• [ACTION ITEM]
Every line of the entries below that carries the string "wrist" should be copied.

• [DATA]
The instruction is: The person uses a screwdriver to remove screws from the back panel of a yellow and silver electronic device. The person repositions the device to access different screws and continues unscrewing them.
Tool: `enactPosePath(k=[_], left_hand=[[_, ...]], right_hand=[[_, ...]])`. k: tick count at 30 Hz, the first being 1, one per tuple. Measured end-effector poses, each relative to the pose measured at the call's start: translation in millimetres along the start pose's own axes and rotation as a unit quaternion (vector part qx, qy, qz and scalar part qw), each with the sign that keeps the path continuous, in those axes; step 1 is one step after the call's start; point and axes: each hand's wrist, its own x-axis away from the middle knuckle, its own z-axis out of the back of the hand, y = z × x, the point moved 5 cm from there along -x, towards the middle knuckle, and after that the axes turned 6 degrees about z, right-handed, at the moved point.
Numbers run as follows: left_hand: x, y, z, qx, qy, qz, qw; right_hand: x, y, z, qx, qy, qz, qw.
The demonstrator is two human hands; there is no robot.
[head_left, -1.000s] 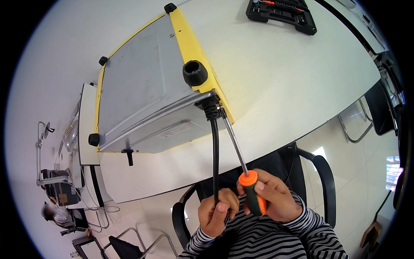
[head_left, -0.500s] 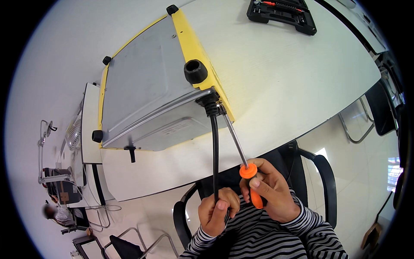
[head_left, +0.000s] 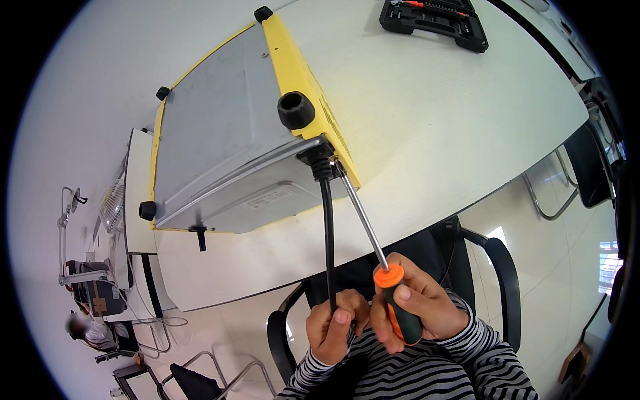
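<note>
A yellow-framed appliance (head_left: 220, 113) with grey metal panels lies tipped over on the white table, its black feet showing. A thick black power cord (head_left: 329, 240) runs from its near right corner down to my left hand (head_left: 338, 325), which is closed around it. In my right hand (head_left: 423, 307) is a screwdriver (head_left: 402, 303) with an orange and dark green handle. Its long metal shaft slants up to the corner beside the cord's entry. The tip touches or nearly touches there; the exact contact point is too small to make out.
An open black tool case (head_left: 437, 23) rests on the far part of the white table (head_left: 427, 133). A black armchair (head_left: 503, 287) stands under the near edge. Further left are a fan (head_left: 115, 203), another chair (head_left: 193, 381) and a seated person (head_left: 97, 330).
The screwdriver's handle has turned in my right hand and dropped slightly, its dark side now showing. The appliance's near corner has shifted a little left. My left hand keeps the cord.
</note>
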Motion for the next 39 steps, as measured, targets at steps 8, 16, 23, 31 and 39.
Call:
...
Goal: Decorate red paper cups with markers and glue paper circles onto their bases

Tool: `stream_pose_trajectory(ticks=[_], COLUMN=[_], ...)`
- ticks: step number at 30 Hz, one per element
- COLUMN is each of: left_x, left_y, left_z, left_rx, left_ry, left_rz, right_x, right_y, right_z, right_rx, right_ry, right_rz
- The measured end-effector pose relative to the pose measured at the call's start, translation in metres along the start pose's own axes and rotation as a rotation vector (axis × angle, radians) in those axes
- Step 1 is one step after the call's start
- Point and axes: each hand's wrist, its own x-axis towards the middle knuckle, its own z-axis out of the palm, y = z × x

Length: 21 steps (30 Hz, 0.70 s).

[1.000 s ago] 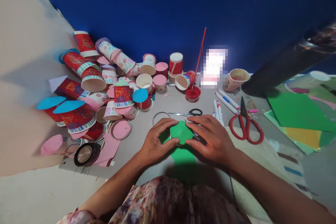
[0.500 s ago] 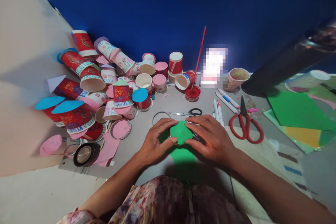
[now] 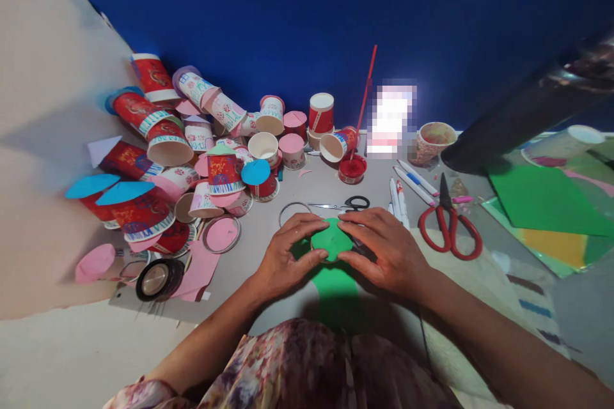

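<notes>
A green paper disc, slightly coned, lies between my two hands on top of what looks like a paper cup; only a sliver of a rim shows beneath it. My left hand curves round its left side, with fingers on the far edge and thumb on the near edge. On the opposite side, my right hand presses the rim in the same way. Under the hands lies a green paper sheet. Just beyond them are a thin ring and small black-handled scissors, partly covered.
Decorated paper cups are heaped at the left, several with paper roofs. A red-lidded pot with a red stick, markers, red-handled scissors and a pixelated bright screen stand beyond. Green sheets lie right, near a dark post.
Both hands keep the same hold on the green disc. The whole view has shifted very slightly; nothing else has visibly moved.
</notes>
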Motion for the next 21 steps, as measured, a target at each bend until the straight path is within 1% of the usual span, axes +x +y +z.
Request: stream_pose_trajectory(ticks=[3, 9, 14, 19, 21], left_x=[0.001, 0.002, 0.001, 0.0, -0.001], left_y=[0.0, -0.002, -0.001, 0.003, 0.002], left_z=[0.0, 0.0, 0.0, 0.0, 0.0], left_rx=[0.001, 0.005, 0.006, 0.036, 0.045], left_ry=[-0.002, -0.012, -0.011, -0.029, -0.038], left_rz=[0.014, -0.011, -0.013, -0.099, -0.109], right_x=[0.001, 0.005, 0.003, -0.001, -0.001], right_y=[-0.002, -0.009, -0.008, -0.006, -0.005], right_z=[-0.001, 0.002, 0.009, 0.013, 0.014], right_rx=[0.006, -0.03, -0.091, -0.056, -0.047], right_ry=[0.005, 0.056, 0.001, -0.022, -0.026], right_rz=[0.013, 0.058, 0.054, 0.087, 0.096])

• [RESULT OF THIS EXERCISE]
Tool: `enactPosePath(k=[_], left_hand=[[_, ...]], right_hand=[[_, ...]])`. k: tick count at 30 Hz, the first being 1, one per tuple. Measured end-effector poses, each relative to the pose measured at the call's start: translation in millimetres along the start pose's own axes and rotation as a unit quaternion (vector part qx, qy, qz and scalar part qw), each with the sign that keeps the path continuous, in those axes; step 1 is one step after the call's start; point and axes: each hand's wrist, its own x-axis away from the middle knuckle, its own z-axis out of the back of the hand, y = z × x, the point moved 5 cm from there along -x, towards the middle knuckle, and after that the axes turned 6 degrees about z, right-handed, at the moved point.
- Point and axes: each hand's wrist, its own x-axis towards the middle knuckle, its own z-axis out of the palm, y = z × x

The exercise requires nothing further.